Пасторальная симфония | страница 4



Наступила крайне стеснительная минута. И так как ни жена, ни дети не знали, что перед ними находится слепая, они никак ни могли объяснить себе того исключительного внимания, с которым я направлял ее шаги. Я сам был до-нельзя выбит из колеи теми странными стонами, которые стала испускать несчастная калека, едва лишь моя рука оставила руку, за которую я держал ее во время поездки. Это не было человеческим стоном: можно было подумать, что жалобно скулит собачонка. Вырванная в первый раз из узкого круга привычных впечатлений, составлявших для нее весь ее мир, она никак не могла устоять на ногах, а когда я придвинул ей стул, она свалилась на землю, точно совсем не зная, что на него можно сесть; я подвел ее ближе к очагу, и она несколько успокоилась, когда ей удалось опуститься на корточки в той самой позе, в которой я увидел ее в первый раз прижавшейся к облицовке камина у старухи. В кабриолете она тоже соскользнула с сиденья и всю дорогу сидела у моих ног. И все-таки жена стала мне помогать, ибо естественные движения оказываются у нее самыми лучшими, но зато разум ее все время восстает и нередко берет верх над сердцем.

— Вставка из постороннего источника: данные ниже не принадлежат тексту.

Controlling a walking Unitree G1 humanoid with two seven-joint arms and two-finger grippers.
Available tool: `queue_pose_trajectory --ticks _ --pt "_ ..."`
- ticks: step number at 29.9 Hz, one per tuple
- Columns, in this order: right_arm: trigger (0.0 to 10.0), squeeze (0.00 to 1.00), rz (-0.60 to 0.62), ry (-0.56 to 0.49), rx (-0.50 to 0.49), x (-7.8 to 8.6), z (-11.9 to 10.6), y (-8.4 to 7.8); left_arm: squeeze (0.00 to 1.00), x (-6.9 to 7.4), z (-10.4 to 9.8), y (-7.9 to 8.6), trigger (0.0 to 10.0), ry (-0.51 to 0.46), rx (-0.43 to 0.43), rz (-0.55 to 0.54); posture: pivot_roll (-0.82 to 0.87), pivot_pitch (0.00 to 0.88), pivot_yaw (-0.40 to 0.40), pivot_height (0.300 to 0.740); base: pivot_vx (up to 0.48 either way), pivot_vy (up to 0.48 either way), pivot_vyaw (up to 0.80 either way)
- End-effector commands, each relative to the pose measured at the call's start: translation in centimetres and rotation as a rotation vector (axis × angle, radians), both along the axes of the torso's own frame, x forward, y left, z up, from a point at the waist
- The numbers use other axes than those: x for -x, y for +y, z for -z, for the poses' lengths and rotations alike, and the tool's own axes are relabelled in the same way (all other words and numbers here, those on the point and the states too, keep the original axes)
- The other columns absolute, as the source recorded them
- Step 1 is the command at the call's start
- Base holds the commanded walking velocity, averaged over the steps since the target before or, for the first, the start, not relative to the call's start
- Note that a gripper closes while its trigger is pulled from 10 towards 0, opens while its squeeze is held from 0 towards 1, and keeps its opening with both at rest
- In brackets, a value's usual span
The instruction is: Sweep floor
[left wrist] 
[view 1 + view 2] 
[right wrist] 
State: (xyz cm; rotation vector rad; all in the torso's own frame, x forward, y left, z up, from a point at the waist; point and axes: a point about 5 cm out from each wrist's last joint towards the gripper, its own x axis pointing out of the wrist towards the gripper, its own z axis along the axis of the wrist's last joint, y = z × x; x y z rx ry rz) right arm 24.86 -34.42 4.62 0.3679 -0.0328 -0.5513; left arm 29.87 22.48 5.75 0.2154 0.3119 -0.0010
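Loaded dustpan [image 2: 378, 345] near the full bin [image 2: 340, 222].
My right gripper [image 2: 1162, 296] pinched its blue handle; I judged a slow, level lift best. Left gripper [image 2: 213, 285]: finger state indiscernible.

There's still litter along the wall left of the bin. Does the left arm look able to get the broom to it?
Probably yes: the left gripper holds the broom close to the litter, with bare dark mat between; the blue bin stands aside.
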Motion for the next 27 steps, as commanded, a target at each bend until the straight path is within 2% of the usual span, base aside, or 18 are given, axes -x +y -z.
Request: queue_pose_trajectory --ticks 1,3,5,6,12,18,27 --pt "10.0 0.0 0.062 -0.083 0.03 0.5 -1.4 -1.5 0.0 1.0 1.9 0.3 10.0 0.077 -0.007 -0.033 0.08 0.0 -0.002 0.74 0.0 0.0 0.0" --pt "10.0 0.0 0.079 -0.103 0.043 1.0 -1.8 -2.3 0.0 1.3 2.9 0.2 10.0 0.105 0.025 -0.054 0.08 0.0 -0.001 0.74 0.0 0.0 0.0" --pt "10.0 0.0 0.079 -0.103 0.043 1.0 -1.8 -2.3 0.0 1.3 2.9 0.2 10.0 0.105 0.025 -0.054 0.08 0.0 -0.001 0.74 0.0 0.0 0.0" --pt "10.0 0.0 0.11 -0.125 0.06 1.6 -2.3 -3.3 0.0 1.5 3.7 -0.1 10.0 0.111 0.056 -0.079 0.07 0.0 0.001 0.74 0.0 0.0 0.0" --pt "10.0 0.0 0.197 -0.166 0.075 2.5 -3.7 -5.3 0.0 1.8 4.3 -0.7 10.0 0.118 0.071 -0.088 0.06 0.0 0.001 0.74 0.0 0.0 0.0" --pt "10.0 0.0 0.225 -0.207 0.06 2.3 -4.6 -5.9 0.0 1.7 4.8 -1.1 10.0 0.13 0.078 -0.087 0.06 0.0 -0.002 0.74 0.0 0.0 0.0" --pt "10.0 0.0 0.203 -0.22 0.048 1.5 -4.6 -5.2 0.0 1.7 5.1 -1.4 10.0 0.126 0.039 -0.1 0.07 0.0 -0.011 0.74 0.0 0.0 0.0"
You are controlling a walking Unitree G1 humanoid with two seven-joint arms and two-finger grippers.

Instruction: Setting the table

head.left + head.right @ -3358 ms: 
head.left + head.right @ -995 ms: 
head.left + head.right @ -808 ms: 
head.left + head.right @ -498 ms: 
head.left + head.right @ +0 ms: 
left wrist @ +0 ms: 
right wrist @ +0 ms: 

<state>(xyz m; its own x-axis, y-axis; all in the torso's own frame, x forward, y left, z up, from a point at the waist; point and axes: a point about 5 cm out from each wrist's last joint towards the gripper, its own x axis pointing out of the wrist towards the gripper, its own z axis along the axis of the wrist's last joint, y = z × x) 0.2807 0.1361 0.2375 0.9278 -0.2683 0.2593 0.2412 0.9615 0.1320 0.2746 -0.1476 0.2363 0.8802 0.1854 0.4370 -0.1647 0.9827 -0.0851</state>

— Куда же оно теперь денется? — спросила она после того, как девочка была наконец устроена.

У меня задрожала душа, когда я услышал этот средний род, и я с трудом совладал с движением негодования. Все еще под сильным впечатлением своей долгой и мирной думы я сдержался и, повернувшись к своим, снова ставшим в кружок, положил руку на голову слепой.

— Я привел потерянную овцу, — сказал я со всей торжественностью, на какую я был способен.

Но Амелия не допускает мысли, что в евангельском учении может содержаться крупица неразумия или сверхразума. Я увидел, что она собирается возражать, и тогда я сделал знак Жаку и Саре, уже привыкшим к нашим мелким супружеским пререканиям и к тому же весьма мало любопытным от природы (часто даже недостаточно любопытным, по-моему). Но поскольку жена все еще была в замешательстве и как будто даже раздражена присутствием посторонней:

— Ты можешь говорить и при ней, — вставил я: — бедная девочка ничего не понимает.

Амелия начала с заявления, что она мне нисколько не возражает, — это обычное начало ее нескончаемо длинных разговоров, — и что ей, как всегда, остается только подчиняться всем моим абсолютно непрактичным, идущим вразрез с приличиями и здравым смыслом выдумкам. Выше я уже упоминал, что я еще ровно ничего не решил относительно будущего устройства этой девочки. Я всего только предусматривал (и при этом крайне смутно) возможность устроить ее у нас и должен сказать, что никто другой, как сама же Амелия, натолкнула меня на эту мысль, когда спросила, не нахожу ли я, что «у нас в доме и без того народу довольно». Потом она подчеркнула, что я всегда вырываюсь вперед, нисколько не заботясь о том, хватает ли сил у тех, кто живет со мной рядом; что, по ее мнению, пятерых детей и без того с нас достаточно и что после появления на свет Клода (который как раз в эту минуту, словно откликаясь на свое имя, начал кричать в колыбели) «счет», можно сказать, переполнен и что она совсем сбилась с ног.